By using algorithms that predict performance and react to certain circumstances, they provide an interactive platform for users to build portfolios with adjustable levels of risk and little or no need for human interaction.
The bonus of these platforms is that you can invest much lower amounts than in traditional wealth management spaces, so they bring accessibility to a broader audience in a way that is engaging and easy to understand. You can assess, reassess and then update your risk appetite, portfolio mix and moral investing preferences - all at the touch of a few buttons, 24 hours a day.
It's understandable, therefore, that wealth managers feel some parts of their job are under threat.
Threatening the experts
The main perceived threat to the wealth management sector is that the digital approach to investment advice is capable of taking over long-term, stable employment opportunities.
Advise services have traditionally been reserved for the wealthy, as the costs have been pretty prohibitive for the average Joe. The modern-day theme of financial inclusion means the market is trying to cater to those who have previously been excluded, targeting a new demographic who will find this kind of tool of great value.
Not everyone will have complex portfolios and therefore the advice they need will be relatively straightforward. For these people, the level of advice that a robo-adviser can provide will be more than enough. As their investment requirements grow, the robo-adviser has the opportunity to refer them to a real person who can provide more complex advice.

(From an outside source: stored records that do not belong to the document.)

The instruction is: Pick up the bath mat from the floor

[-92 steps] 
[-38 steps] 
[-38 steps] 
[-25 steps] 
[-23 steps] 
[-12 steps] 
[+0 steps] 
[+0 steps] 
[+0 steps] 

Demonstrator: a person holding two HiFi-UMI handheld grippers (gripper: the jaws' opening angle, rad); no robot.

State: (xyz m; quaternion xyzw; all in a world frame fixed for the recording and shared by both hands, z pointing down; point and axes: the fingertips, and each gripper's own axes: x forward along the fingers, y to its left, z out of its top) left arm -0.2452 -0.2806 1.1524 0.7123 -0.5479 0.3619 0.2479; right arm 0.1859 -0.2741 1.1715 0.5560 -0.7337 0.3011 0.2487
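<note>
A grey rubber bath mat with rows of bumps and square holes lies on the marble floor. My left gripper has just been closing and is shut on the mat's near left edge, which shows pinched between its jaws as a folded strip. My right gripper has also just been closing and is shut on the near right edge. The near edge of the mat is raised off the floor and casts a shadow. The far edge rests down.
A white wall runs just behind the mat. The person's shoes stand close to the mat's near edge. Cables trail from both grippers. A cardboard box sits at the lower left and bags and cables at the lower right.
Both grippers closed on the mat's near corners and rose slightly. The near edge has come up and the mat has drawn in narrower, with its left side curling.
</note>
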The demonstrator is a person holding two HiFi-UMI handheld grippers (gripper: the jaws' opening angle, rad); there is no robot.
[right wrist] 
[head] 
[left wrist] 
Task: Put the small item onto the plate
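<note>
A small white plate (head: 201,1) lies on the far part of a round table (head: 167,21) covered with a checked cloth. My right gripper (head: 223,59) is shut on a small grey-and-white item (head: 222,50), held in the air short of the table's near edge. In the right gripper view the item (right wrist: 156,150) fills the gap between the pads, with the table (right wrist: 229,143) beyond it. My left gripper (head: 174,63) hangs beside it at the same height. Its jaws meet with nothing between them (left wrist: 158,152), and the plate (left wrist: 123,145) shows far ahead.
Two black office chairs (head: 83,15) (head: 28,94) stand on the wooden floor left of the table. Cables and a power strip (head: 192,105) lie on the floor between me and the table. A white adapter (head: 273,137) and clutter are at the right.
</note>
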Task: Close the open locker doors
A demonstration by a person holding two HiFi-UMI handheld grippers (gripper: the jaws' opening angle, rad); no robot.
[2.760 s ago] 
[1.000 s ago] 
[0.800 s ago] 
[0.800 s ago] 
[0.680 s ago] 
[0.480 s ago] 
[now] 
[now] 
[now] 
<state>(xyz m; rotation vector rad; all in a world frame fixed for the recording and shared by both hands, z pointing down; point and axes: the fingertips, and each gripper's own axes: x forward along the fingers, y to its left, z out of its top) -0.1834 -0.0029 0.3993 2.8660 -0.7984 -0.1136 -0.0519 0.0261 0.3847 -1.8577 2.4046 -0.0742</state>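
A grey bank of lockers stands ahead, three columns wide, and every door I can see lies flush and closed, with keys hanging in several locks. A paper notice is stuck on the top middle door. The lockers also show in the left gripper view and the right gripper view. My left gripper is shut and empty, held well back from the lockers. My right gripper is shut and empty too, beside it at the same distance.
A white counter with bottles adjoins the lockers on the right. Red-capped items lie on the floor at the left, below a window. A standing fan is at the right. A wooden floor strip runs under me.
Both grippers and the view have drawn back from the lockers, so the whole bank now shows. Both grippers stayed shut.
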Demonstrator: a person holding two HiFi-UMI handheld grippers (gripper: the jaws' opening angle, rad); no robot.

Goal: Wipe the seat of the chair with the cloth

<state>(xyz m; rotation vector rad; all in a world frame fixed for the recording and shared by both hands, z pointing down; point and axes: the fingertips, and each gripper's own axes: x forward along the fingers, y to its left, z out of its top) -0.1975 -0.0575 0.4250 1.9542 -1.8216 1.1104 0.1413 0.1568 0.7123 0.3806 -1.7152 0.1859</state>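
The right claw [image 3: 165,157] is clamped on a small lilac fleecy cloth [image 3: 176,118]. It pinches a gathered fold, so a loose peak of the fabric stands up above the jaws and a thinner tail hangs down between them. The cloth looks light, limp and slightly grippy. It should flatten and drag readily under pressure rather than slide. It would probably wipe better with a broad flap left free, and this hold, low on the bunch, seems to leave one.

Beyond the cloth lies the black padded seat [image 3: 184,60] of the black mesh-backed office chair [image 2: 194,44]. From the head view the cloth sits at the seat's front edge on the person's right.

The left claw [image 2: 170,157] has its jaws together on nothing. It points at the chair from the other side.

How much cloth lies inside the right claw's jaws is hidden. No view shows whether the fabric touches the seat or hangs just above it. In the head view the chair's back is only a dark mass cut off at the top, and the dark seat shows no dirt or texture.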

So in the eyes of many, robo-advisers are simply providing a way to include those who may otherwise be left out of the investing game. By using the benefits of digital technology, wealth management firms can offer low-cost solutions to their clients - the cost of providing these options is less than that of attracting customers to more expensive advice from an actual person.
As such, there is little need for panic from the wealth management industry at this stage.
For fledgling investors with small, straightforward portfolios, these platforms are an opportunity to wet their feet and get engaged with the action of investing.
As these investors develop and grow, the need for more complex advice grows too - if experienced wealth managers can offer a cradle-to-grave service to their clients, brand loyalty and continuity of service should leave their jobs well intact.
The only real threat is complacency in the part of wealth managers themselves - those who don't adapt their business models to this two-tiered advice approach may indeed find that they get left behind, as loyalty to other brands overcomes the value of their years of experience.